An experiment in which decoherence, i.e. the transition from quantum to classical behaviour, can be studied in detail was proposed by Anglin and Zurek [1] and has now been realized. An electron beam in a biprism interferometer is split into two parts both of which travel over a plate made of a highly resistive material at the same, small height. The induced charges inside the plate move along with the beam electron, therefore a current results which encounters ohmic resistance. This process leads to a disturbance in the electron and phonon gas in the plate. As this disturbance is different for the two parts of the beam, entanglement between beam electron and plate is formed. The strength of decoherence, represented by the visibility of the interference fringes, varies as a function of two parameters, the height above the plate and the lateral separation of the beams. Allowing electrons of different height to reach the fluorescent screen successively, 'photos' of the quantum-classical border (continuous decrease of contrast with decreasing height above the plate) are built up.


Decoherence of electron waves due to induced charges moving through a nearby resistive material

P. Sonnentag; F. Hasselbach

Institut für Angewandte Physik, Universität Tübingen, Auf der Morgenstelle 10, D-72076 Tübingen, Germany

ABSTRACT

An experiment in which decoherence, i.e. the transition from quantum to classical behaviour, can be studied in detail was proposed by Anglin and Zurek [1] and has now been realized.
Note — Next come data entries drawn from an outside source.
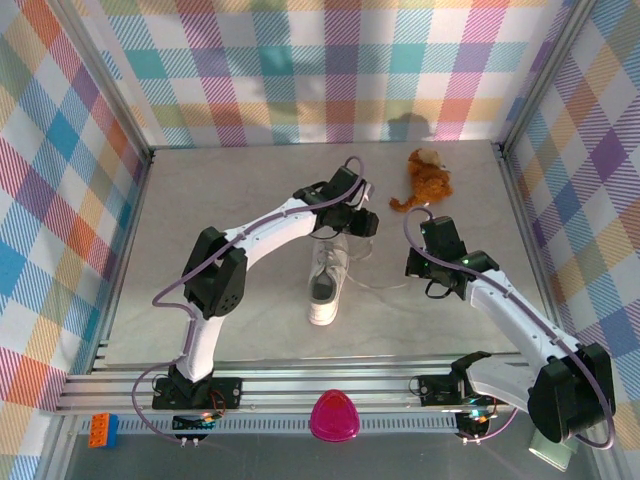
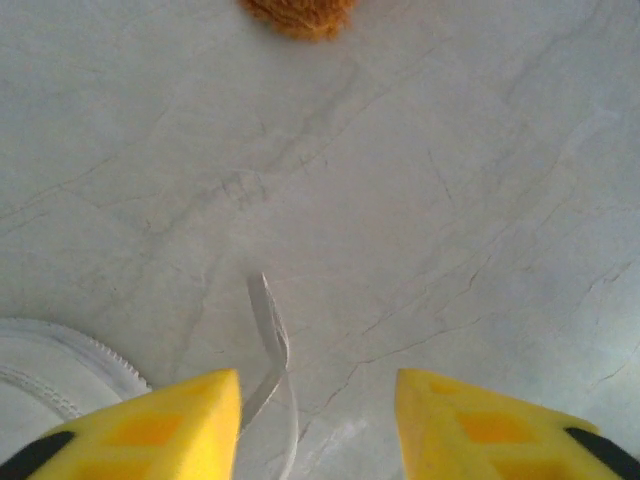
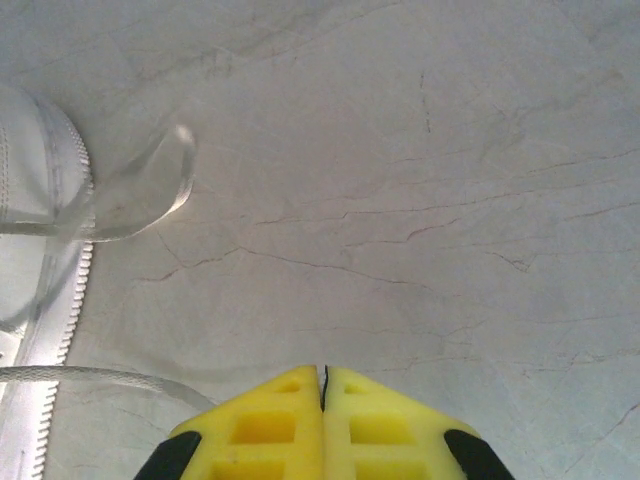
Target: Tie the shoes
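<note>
A single white sneaker (image 1: 328,283) lies in the middle of the pale marbled tabletop (image 1: 230,190), toe pointing away from the arms and heel toward them. Its laces trail loose over the surface, and no knot or bow can be seen, so the tying seems to be at an early step: gathering the two lace ends.

The left gripper (image 2: 318,375) hangs just beyond the toe with its yellow fingers standing apart and nothing between them pinched. One lace end (image 2: 268,330) lies flat on the tabletop inside that gap, close to one finger, curling toward the rim of the sole. A brown plush toy (image 1: 428,178) sits farther back, well apart from the shoe.

The right gripper (image 3: 323,372) is on the other side of the sneaker with its fingers pressed tight together. A second lace (image 3: 100,375) runs from the shoe straight to its fingertips and disappears under them. It looks pinched there, though the contact itself is hidden.

The next move likely calls for the left gripper to come down and close squarely on the thin lace end, which lies flat and could slip out sideways.

As for containers, the sneaker's own opening is the nearest thing to one; its grey inside looks empty from above.
</note>
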You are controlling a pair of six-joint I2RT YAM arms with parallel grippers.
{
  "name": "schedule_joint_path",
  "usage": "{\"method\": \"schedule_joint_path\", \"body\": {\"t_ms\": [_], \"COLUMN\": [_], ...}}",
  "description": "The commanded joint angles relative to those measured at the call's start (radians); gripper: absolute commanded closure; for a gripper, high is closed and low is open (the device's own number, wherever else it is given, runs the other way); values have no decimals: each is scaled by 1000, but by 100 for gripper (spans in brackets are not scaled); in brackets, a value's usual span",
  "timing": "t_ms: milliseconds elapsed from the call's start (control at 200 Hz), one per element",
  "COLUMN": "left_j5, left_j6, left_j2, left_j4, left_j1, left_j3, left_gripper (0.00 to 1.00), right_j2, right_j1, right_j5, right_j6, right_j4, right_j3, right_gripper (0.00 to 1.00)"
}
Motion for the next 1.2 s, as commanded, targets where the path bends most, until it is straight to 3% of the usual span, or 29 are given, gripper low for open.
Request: {"method": "schedule_joint_path", "body": {"t_ms": [0,265,390,735,910,1040,1195], "left_j5": [10,45,56,87,74,73,99], "left_j6": [-7,-46,-51,-34,2,31,71], "left_j2": [-65,-239,-339,-590,-655,-654,-608], "left_j4": [17,55,72,71,51,42,35], "left_j1": [43,210,291,481,530,542,544], "left_j3": [41,-146,-264,-596,-704,-740,-736], "left_gripper": [51,48,48,48,48,47,46], "right_j2": [28,250,401,868,988,1017,1004], "right_j1": [8,139,180,256,290,291,290], "right_j5": [2,41,-5,-342,-467,-482,-380], "right_j6": [-63,-192,-313,-584,-644,-645,-611], "right_j4": [-4,-25,-24,-156,-230,-252,-251], "right_j3": [72,366,546,1067,1172,1180,1181], "right_gripper": [100,100,100,100,99,94,68]}}
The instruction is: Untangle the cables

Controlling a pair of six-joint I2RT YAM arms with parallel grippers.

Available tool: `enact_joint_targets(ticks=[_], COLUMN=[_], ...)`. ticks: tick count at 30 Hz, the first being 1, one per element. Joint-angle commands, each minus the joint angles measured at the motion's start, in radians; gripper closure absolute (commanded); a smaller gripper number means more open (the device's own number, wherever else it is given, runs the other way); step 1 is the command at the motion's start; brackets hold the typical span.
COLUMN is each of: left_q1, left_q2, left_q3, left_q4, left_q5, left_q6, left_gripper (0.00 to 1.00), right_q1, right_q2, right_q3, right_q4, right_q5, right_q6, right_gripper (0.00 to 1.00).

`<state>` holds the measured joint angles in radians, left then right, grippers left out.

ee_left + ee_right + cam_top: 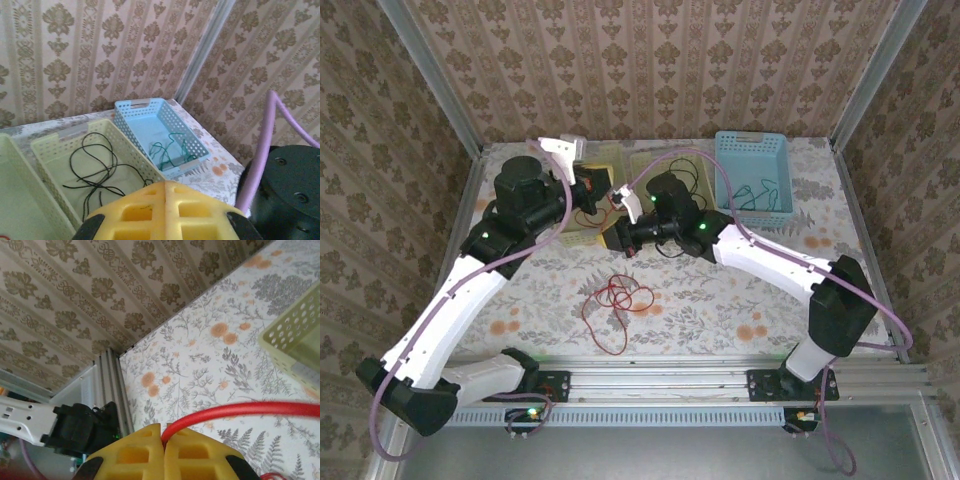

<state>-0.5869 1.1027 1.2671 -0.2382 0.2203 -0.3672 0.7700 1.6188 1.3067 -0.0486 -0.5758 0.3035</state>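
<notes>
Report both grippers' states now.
Left gripper: closed, nothing visible between its fingers.
Right gripper: closed on the red cable.

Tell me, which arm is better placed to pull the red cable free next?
Probably the right arm: the right gripper is shut on the red cable. The left gripper is shut with no cable seen in it, so it would first have to open and reach.

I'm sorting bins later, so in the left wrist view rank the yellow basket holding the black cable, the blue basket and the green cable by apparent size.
1. yellow basket, though nearer the camera, so unsure.
2. blue basket.
3. green cable, clearly smallest, lying inside the blue one.
</notes>
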Motion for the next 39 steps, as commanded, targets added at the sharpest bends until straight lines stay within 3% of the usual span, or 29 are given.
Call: enact_joint_targets(ticks=[1,6,10,17,20,28,34,39], left_q1=[0.024,0.161,0.269,0.315,0.315,0.312,0.312,0.320], left_q2=[-0.046,-0.094,-0.125,-0.151,-0.156,-0.117,-0.009,0.105], left_q3=[-0.021,-0.086,-0.144,-0.207,-0.228,-0.297,-0.289,-0.293], left_q4=[0.001,0.015,0.017,0.013,0.025,0.113,0.162,0.242], left_q5=[-0.152,-0.248,-0.243,-0.210,-0.183,-0.073,-0.110,-0.169], left_q6=[-0.035,-0.131,-0.176,-0.192,-0.193,-0.210,-0.155,-0.112], left_gripper=[1.00,1.00,1.00,1.00,1.00,1.00,1.00,1.00], right_q1=[-0.010,-0.037,-0.083,-0.288,-0.313,-0.272,-0.198,-0.178], right_q2=[-0.071,-0.196,-0.325,-0.480,-0.462,-0.240,0.096,0.421], right_q3=[-0.050,-0.149,-0.219,-0.351,-0.338,-0.198,0.121,0.491], right_q4=[0.003,-0.096,-0.191,-0.116,-0.081,0.067,0.051,-0.161], right_q5=[-0.010,-0.127,-0.124,-0.107,-0.118,-0.090,-0.047,-0.045], right_q6=[-0.011,-0.055,-0.079,0.019,0.040,0.107,0.071,0.017], right_gripper=[1.00,1.00,1.00,1.00,1.00,1.00,1.00,1.00])
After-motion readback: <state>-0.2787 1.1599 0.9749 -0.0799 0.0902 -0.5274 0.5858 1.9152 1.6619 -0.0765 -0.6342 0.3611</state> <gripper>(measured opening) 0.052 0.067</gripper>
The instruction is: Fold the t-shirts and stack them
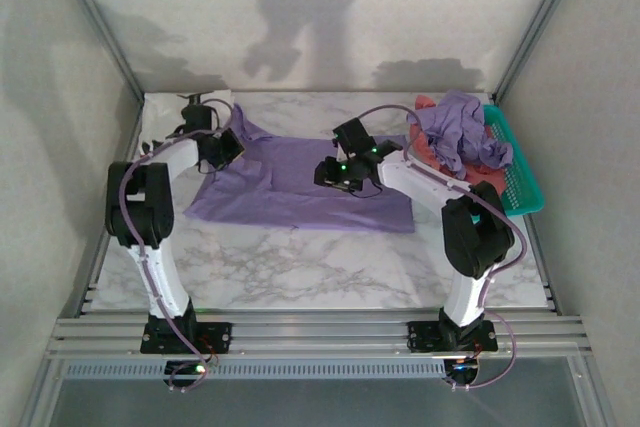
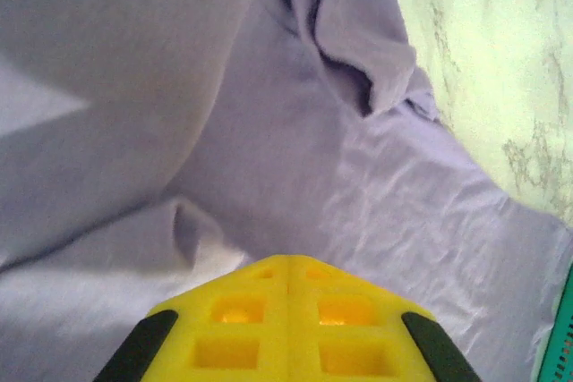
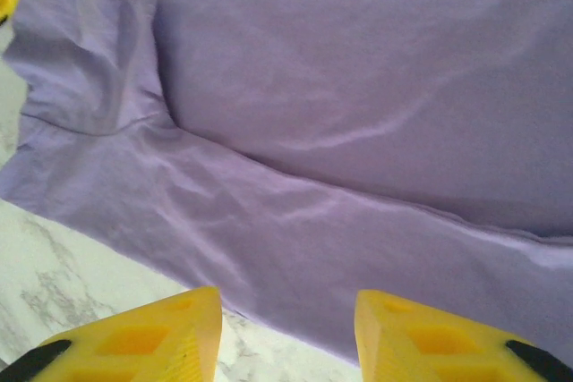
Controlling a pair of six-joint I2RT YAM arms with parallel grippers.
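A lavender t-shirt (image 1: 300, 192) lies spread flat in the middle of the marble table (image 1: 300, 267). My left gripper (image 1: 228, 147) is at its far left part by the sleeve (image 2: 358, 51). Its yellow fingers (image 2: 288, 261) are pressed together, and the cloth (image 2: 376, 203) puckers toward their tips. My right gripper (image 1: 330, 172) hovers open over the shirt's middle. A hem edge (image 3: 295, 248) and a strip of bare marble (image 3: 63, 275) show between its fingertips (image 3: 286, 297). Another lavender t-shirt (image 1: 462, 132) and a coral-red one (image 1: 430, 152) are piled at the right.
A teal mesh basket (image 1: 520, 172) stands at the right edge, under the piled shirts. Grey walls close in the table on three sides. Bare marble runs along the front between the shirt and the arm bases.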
An electron beam in a biprism interferometer is split into two parts both of which travel over a plate made of a highly resistive material at the same, small height. The induced charges inside the plate move along with the beam electron, therefore a current results which encounters ohmic resistance. This process leads to a disturbance in the electron and phonon gas in the plate. As this disturbance is different for the two parts of the beam, entanglement between beam electron and plate is formed. The strength of decoherence, represented by the visibility of the interference fringes, varies as a function of two parameters, the height above the plate and the lateral separation of the beams. Allowing electrons of different height to reach the fluorescent screen successively, 'photos' of the quantum-classical border (continuous decrease of contrast with decreasing height above the plate) are built up.

1 Introduction

While the predictions of quantum theory were confirmed by experiments with incredible precision, a problem dating back (e.g., [2-4]) to the early days of quantum mechanics still survived: the incompatibility of the quantum mechanical superposition principle with our everyday experience of a 'classical' world in which, e.g., superpositions of macroscopically distinct states (like Schrödinger's cat [5]) are not observed and measurements give a definite result. A solution to this problem is given by decoherence. Decoherence is the emergence of classical features of a quantum system, resulting from its – in general irreversible – interaction with the environment [6-9].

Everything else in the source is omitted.